SEO: HTML, XML Sitemaps Explained
Sitemaps come in two flavors: HTML and XML. Each has different uses and values for search engine optimization.
HTML sitemaps are primarily designed to help guide shoppers. XML sitemaps are used solely to ensure that search engine crawlers can index the URLs listed on a site. Each sitemap has unique strengths and weaknesses when it comes to SEO. So it’s important to understand their roles when mapping out your SEO plans.
XML Sitemaps and SEO
Because XML sitemaps are more straightforward and typically less understood in the marketing world, I’ll start there. XML stands for Extensible Markup Language. It’s similar to HTML and defined by the same governing body. But XML is used primarily to make information machine readable, while HTML is used primarily to mark up text files with formatting and linking tags, to form the basis of the web pages. XML is typically used for lists of URLs and the data associated with them.
An XML sitemap is a type of list marked up with XML so that search engines can easily consume information about the URLs that make up a site. This is what an XML sitemap looks like.
Search engines and other crawlers are the only consumers of XML sitemaps. For SEO, an XML sitemap is an invitation to crawl the URLs listed. It’s a way of asking the search engines to crawl and index the pages listed.
There are some important limitations to XML sitemaps.
- XML sitemaps do not guarantee indexation. They merely recommend the URLs you would like the search engines to crawl and index.
- XML sitemaps do not convey authority. The URLs listed do not pass link authority, like an HTML link on your web site would.
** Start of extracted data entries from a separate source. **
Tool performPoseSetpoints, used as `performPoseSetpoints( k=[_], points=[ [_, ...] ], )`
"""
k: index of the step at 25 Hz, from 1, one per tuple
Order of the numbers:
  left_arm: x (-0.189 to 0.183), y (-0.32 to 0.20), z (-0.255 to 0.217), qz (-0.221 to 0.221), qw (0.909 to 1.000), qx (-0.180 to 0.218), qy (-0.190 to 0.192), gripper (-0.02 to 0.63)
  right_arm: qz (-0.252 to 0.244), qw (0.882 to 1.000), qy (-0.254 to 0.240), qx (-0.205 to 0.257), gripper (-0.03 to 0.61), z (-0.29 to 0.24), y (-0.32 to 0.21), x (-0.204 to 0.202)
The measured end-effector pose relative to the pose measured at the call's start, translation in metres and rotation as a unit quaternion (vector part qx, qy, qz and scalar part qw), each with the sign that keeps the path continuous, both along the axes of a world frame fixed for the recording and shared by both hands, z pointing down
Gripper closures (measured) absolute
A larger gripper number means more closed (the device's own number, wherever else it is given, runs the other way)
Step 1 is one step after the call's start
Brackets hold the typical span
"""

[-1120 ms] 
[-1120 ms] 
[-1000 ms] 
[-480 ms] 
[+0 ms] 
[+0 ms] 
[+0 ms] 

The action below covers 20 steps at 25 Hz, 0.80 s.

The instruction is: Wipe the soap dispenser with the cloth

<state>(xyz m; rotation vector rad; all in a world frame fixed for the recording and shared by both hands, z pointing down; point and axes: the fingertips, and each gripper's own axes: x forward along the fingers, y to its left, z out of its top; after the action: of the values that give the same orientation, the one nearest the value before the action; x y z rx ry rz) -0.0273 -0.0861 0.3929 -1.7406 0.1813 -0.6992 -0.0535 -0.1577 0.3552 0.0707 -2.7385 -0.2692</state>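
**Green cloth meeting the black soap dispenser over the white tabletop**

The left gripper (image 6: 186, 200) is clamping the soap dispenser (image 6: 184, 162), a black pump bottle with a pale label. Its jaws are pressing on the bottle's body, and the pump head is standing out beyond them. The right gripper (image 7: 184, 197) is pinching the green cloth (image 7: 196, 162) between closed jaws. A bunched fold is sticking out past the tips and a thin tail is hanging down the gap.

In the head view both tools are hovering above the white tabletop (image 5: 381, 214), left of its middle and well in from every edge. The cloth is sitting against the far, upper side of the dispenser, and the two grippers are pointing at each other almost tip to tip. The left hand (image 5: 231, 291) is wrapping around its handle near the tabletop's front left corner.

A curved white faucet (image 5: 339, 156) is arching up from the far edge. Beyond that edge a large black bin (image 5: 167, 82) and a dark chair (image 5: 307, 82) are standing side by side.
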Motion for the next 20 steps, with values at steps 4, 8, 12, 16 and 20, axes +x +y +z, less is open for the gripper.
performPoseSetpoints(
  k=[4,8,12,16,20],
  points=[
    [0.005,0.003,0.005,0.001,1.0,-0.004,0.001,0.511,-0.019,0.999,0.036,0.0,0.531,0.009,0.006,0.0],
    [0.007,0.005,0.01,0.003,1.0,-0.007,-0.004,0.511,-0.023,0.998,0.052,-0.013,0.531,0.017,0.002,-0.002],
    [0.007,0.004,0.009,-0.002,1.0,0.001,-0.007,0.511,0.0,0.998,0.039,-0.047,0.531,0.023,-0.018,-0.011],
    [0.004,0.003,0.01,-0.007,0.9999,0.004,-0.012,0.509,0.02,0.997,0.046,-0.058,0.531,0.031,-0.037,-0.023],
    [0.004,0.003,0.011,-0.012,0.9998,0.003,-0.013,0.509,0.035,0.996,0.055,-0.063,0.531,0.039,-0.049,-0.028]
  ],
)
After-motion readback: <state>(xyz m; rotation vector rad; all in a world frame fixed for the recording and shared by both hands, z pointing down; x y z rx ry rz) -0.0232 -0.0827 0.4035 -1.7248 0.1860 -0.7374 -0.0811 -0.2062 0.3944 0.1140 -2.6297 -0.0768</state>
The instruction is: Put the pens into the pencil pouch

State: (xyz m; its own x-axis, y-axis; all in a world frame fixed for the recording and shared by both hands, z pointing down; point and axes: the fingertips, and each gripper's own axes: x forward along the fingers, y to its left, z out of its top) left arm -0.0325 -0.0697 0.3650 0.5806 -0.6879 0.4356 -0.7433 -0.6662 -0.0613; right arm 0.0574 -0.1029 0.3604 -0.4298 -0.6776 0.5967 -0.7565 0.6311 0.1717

XML sitemaps are not a strong asset in improving rankings. If the only place a search engine encounters a URL is the XML sitemap, it’s highly unlikely that that URL will rank. It may get indexed, but it will not have the authority that HTML links pass to a page. In essence, the page will still be orphaned — unlinked — in the site and will not perform well.
XML sitemaps follow very precise markup rules and are typically produced by developers. Ideally, the XML sitemap is generated and pushed live automatically on a weekly basis without any human intervention. This functionality would be enabled at the platform level via a built-in feature, a plugin, or some other piece of third party software. When XML sitemaps require manual effort to generate, update, or post, they tend to become low priorities or forgotten about.
To learn more about how to generate XML sitemaps for SEO, see the Google Search Console help file “Learn about sitemaps.”
HTML Sitemaps and SEO
Conversely, HTML sitemaps are the ones you’re likely used to seeing as a standard part of the site. They tend to be linked from the footer and are usually included more as a nod to legacy website practices than anything else.
Before the rise of rollovers in navigation, which enabled many more navigation options right from the header on every page, HTML sitemaps were a necessary way of quickly navigating deeper into the site, thereby enabling them to perform more strongly for SEO. Today, an HTML sitemap is usually nothing more than a regurgitation of the links in the header and footer.
However, an HTML sitemap is limited in its ability to pass link authority because it is just one page. If the HTML sitemap was linked to in the footer, as it typically is, then every page on the site passes a little bit of its own authority to that HTML sitemap. In turn, the HTML sitemap then passes a little of its own link authority to every page that it links to.
Modern rollover navigation typically links directly to the pages that would be found on an HTML sitemap. The image below shows Menards’ HTML sitemap overlaid with the header navigation rollover for the “Paint” category. Note how the same links are shown in the HTML sitemap and the header rollover.
As a result, every single page on the site is linking directly to the pages that in the past would only have been linked to from that single XML sitemap page. In the process, the links in the header navigation pass much more link authority than a single HTML sitemap would.
That’s not to say that HTML sitemaps have no value. They can be valuable if:
- Your current navigation is limited in the number pages to which it can link;
- Your current navigation or a section of the site is inaccessible to search engines based on the way it has been developed;
- The pages linked to are important enough to merit a more visible link higher up in the site but would otherwise be buried deeply in the navigational structure — FAQs pages, support pages, and articles are the most common beneficiaries;
- You have clear evidence from your analytics or testing showing that visitors are using the HTML sitemap. However, if they are using it you may also want to observe what isn’t working on the site that forces them to use the HTML sitemap to navigate.
There’s no harm to SEO in having an HTML sitemap. Because it’s another form of internal linking, it will do some small amount of good. Just beware of placing too much priority on optimizing that HTML sitemap. If you really want a page to drive natural search traffic and conversions, it needs to be linked to in the site’s navigation — as well as included in the HTML sitemap.
In summary, both HTML and XML sitemaps serve their purposes. But neither is the single tactic that drives your SEO performance to new heights. Sitemaps alone will not drive traffic and conversions. Navigational links are required to pass the relevance and authority signals required for SEO visibility. Understanding the differences and the amount of value each type of sitemap brings will help you prioritize limited resources.